> _Exercise details_:
Every line below should be copied exactly; drop the pictures.
--
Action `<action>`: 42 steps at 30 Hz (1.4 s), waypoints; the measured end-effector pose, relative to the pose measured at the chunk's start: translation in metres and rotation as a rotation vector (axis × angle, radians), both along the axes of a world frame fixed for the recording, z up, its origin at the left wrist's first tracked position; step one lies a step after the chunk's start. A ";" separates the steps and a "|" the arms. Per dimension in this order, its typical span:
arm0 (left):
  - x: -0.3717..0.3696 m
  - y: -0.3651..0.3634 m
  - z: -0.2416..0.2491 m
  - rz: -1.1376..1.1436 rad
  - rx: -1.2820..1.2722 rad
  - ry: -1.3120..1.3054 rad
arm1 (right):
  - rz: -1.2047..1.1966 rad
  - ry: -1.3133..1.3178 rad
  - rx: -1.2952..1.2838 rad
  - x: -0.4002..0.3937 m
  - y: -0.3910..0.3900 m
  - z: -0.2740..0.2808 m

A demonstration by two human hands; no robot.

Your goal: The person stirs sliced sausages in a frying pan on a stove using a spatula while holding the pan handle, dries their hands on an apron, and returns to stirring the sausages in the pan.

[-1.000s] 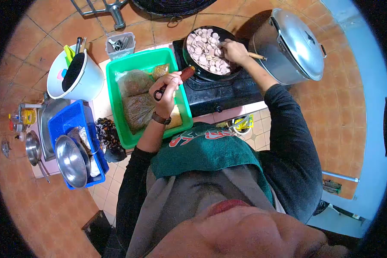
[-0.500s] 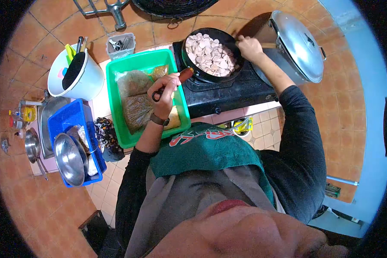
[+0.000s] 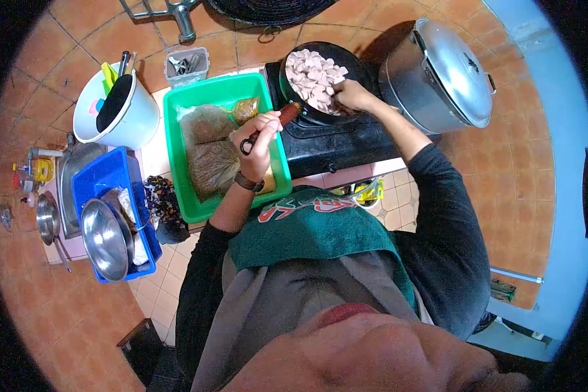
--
> _Exercise response_:
Action `<action>`: 42 steps at 30 Hz (1.4 s), waypoints; the measured end-effector pose, relative to the pose measured at the chunk's start: translation in metres and rotation as a rotation vector (axis × angle, radians), both along the axes of a world frame fixed for the recording, z up, its origin at the left wrist's first tracked position; step one lies a step after the chunk's start. A ";" separates the steps and a "|" the arms. Per dimension in this order, its typical span:
arm0 (left):
  - x: -0.3717..0.3696 m
  - y: -0.3651..0.3634 m
  - z: -0.2416..0.2491 m
  - rz: -1.1376..1.1436 rad
  - rx: -1.2820..1.2722 rad
  - ry: -1.3120..1.3054 rad
arm1 (right):
  - rz: -1.2047..1.1966 rad
  - ry: -1.3133..1.3178 rad
  - rx: -1.2952..1.2838 rad
  - x: -0.4002..0.3937 m
  - y: -0.3910..0.3900 m
  - z: -0.2740..0.2808 m

A demonstration by two human hands; no robot.

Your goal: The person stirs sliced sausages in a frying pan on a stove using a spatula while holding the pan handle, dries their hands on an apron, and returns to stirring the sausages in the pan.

[-1.000s] 
[-0.500s] 
[+0.000s] 

Besides this answer, the exercise requires nothing else.